FM: Quel impact ce retour à une mode formelle a sur le made in Italy?
UA: Le made in Italy est devenu une marque dans la marque. Comme c’est le consommateur qui l’a décidé, en décrétant que le made in Italy est synonyme de qualité, le phénomène est destiné à perdurer. Je vois beaucoup de marques étrangères qui sont en train de venir en Italie. Quant aux marques italiennes qui ont délocalisé leur production à l’étranger, elles créent désormais des lignes sartoriales réalisées en Italie.

FM: Votre entreprise Caruso produit les collections homme de quinze grandes maisons.
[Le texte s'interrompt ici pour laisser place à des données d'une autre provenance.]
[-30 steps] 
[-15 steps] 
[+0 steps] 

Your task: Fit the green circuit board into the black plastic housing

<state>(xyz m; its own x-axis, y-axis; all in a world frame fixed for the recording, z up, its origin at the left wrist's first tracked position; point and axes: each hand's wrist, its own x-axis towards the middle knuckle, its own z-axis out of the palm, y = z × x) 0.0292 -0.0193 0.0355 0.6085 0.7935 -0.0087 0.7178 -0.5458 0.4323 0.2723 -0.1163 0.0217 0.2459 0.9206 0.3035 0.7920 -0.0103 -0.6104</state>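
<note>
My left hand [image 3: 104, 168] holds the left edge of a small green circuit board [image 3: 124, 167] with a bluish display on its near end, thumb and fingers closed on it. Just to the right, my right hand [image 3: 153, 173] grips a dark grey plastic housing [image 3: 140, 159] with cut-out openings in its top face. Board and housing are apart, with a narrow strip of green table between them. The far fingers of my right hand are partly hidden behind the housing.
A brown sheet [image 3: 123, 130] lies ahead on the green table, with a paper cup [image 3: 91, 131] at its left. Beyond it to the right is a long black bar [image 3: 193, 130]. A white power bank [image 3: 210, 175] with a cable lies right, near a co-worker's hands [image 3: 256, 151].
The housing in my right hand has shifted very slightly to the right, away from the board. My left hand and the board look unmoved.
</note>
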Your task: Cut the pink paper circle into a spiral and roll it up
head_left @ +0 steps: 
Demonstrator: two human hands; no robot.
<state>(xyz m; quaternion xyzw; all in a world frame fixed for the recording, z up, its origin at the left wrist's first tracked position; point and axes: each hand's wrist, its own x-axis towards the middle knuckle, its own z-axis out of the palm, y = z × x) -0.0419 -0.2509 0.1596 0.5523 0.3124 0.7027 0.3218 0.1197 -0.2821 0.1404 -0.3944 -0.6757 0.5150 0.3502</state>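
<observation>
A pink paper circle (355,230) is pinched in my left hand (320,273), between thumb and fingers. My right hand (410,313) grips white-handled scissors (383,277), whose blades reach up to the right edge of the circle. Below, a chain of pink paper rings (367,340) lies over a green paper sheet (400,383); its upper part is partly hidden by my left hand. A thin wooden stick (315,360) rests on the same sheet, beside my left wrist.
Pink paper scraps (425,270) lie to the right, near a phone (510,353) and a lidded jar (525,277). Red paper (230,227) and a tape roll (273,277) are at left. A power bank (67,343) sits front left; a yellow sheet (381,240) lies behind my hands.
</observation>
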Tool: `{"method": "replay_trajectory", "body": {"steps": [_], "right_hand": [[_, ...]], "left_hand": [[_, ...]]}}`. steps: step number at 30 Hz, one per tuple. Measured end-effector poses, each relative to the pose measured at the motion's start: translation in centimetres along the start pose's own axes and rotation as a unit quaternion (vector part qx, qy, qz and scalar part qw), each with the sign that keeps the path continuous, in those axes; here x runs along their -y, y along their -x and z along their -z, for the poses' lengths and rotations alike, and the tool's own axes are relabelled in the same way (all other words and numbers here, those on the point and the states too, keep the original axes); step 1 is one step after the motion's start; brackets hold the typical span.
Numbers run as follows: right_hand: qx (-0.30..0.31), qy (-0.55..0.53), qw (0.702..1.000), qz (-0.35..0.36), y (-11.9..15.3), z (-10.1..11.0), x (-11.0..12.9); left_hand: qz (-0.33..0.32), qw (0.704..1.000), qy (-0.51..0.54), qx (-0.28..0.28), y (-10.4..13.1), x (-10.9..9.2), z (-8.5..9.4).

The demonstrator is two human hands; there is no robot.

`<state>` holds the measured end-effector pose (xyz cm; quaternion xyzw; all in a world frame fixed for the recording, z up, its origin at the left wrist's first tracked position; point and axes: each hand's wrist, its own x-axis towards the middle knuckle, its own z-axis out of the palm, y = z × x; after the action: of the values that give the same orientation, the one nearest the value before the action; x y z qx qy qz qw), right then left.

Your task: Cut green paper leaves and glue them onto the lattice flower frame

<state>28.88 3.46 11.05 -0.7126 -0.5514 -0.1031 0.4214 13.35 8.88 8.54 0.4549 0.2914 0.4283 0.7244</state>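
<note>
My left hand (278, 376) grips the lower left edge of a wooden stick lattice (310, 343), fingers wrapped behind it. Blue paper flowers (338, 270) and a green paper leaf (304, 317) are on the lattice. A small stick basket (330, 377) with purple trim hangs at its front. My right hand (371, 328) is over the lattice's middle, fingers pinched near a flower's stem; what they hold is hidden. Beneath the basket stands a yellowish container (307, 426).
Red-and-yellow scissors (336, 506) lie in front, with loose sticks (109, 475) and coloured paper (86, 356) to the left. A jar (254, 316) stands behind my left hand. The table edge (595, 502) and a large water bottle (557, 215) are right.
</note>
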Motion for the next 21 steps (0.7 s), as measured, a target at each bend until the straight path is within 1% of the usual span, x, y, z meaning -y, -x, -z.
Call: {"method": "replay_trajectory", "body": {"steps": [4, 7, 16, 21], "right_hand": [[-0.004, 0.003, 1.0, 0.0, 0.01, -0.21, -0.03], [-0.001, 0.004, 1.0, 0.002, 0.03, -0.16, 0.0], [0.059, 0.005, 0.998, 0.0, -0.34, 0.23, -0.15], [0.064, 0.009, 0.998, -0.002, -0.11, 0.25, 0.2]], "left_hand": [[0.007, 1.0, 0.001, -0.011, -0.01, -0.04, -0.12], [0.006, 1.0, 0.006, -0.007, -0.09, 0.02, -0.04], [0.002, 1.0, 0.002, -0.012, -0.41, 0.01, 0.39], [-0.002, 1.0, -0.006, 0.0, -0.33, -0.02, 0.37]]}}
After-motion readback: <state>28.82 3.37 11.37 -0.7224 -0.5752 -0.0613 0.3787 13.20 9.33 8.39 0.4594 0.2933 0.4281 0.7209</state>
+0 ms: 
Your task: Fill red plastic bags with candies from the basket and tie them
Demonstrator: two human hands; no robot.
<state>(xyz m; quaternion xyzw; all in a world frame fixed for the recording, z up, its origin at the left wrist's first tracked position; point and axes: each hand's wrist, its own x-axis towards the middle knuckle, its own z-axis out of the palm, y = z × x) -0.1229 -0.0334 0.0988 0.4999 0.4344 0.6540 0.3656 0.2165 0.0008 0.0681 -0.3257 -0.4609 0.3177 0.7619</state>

Combien sont des griffes italiennes?
UA: Aucune. Nous nous définissons comme "la fabrique sartoriale italienne". Nous avons réussi en effet à combiner en notre sein trois réalités distinctes, qui sont l’industrie, la haute couture pour la créativité et le travail du tailleur pour les détails et le fait main, avec, pour les pièces du haut, un montage exclusivement entoilé et non thermocollé. Tout ceci à un coût, qui semble visiblement trop élevé pour certains.